# What you need to do
Report every line in the listing below where the string "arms" shows up.

BEGIN

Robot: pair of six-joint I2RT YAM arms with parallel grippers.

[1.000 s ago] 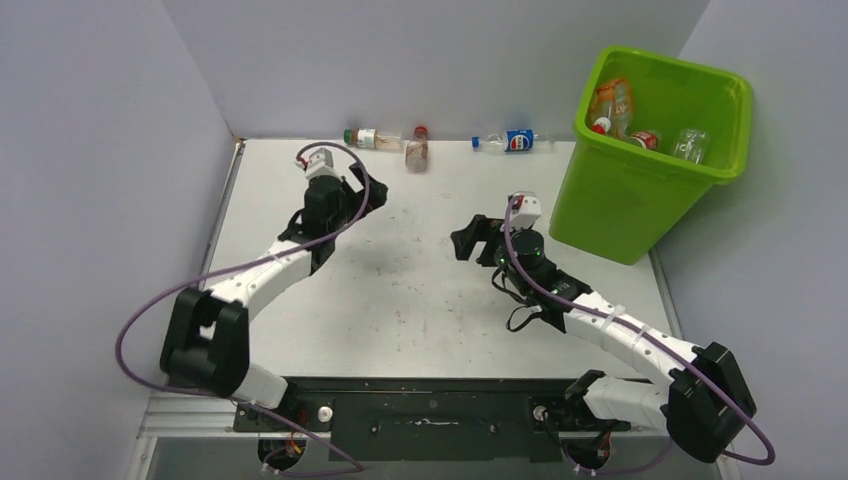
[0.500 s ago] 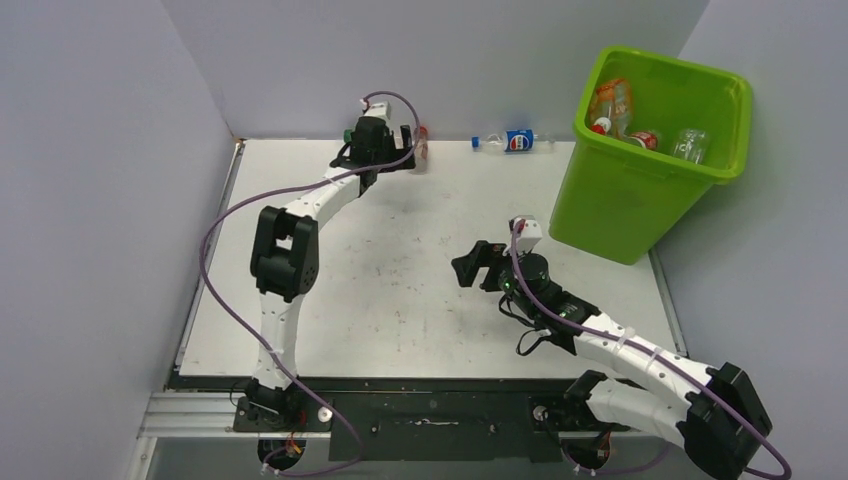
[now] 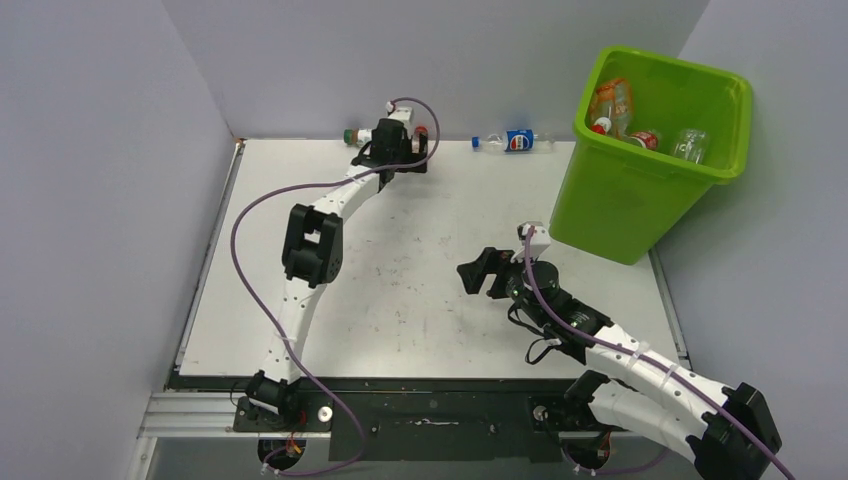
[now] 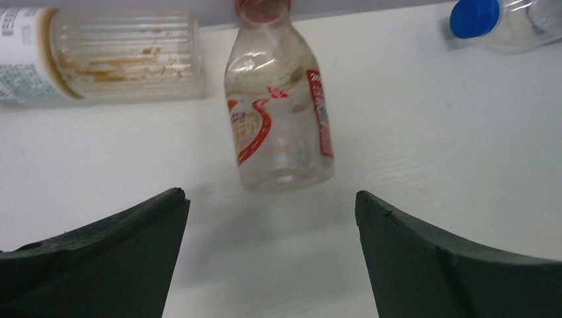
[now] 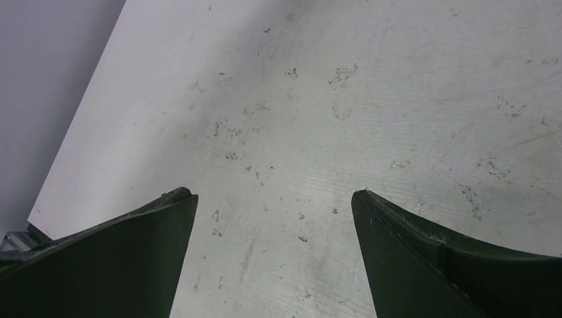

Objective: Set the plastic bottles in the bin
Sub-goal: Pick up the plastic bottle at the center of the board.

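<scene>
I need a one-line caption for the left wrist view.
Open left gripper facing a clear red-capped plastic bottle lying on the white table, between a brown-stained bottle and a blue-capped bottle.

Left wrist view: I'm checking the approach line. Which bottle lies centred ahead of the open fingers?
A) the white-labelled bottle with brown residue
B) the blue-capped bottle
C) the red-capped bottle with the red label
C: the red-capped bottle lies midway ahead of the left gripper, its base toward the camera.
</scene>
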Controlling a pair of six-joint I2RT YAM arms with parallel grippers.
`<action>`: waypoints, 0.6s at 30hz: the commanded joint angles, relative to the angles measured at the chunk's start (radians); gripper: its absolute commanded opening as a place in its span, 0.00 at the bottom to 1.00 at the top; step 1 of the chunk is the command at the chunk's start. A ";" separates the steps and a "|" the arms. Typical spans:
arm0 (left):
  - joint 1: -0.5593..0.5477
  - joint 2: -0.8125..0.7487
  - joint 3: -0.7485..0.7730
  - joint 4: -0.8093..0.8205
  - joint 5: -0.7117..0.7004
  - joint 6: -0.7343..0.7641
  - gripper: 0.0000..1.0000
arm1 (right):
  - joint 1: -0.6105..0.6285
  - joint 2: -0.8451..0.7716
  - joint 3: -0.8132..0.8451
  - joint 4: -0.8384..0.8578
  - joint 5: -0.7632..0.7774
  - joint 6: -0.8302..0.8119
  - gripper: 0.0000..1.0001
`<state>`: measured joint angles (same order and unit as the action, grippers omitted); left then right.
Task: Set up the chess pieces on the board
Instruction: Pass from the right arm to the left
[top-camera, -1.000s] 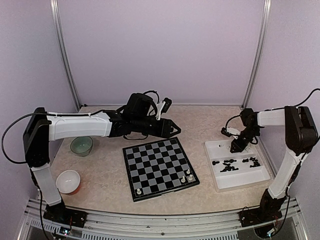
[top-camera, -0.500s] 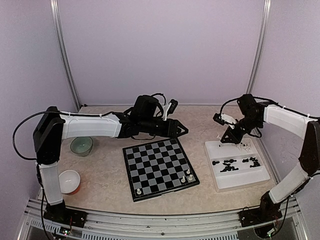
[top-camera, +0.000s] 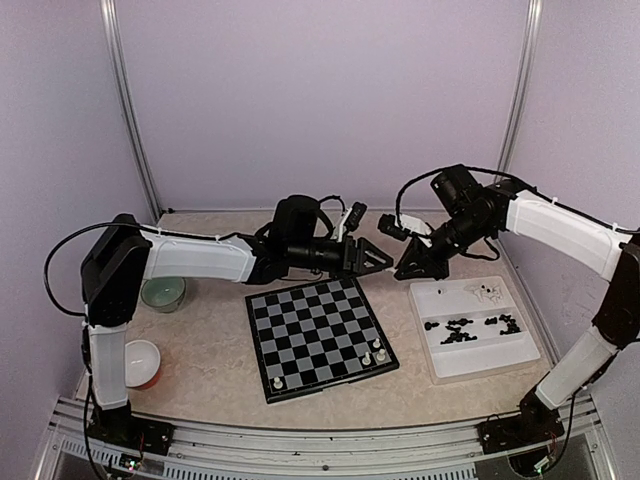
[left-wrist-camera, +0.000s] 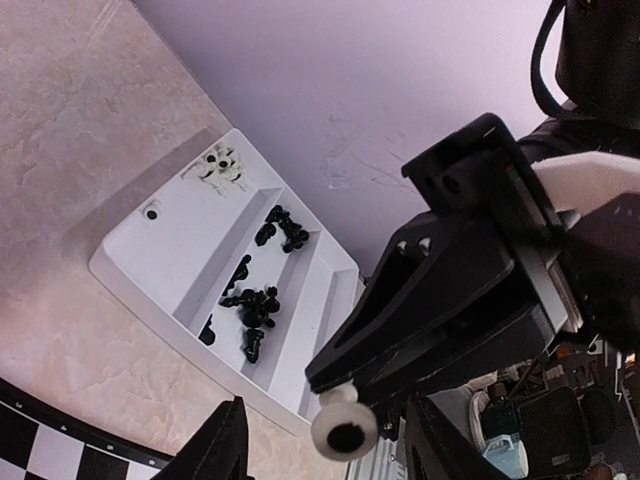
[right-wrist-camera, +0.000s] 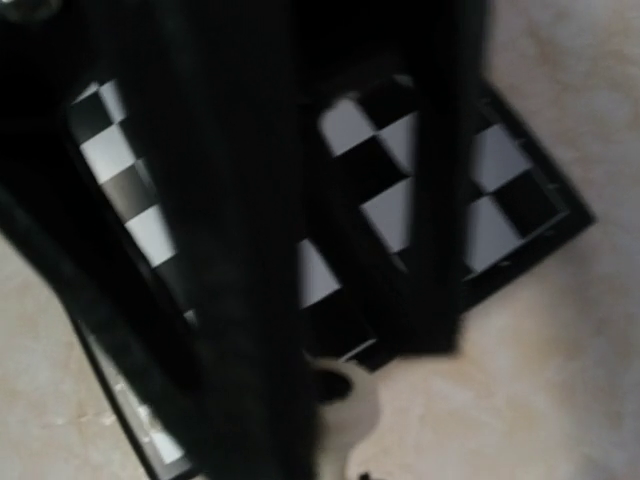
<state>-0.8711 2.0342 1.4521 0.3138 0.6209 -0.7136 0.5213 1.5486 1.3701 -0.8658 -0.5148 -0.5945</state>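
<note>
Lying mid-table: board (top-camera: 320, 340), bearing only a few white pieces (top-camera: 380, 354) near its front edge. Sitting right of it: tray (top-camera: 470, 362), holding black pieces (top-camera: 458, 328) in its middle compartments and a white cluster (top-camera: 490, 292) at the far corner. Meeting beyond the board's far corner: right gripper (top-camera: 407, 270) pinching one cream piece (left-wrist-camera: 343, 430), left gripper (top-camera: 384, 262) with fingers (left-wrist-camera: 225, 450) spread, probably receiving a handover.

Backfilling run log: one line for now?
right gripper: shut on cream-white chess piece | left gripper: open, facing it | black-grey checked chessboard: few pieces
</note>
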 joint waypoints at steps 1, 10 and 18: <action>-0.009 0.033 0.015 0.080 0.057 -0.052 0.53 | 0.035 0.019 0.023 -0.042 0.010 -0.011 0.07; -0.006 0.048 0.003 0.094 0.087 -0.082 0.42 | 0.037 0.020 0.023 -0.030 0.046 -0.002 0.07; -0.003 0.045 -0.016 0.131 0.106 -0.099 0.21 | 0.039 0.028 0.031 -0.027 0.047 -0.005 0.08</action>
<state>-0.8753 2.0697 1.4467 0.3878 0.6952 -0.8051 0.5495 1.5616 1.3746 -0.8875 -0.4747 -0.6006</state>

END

# Result below
Robot: pair of six-joint I2RT YAM arms with parallel grippers.
Controlling a pair of six-joint I2RT YAM arms with parallel grippers.
`<action>`: waypoints, 0.6s at 30hz: the commanded joint angles, relative to the angles measured at the chunk's start (radians); gripper: its absolute commanded opening as a place in its span, 0.00 at the bottom to 1.00 at the top; step 1 of the chunk is the command at the chunk's start. A ";" separates the steps and a "|" the arms. Typical spans:

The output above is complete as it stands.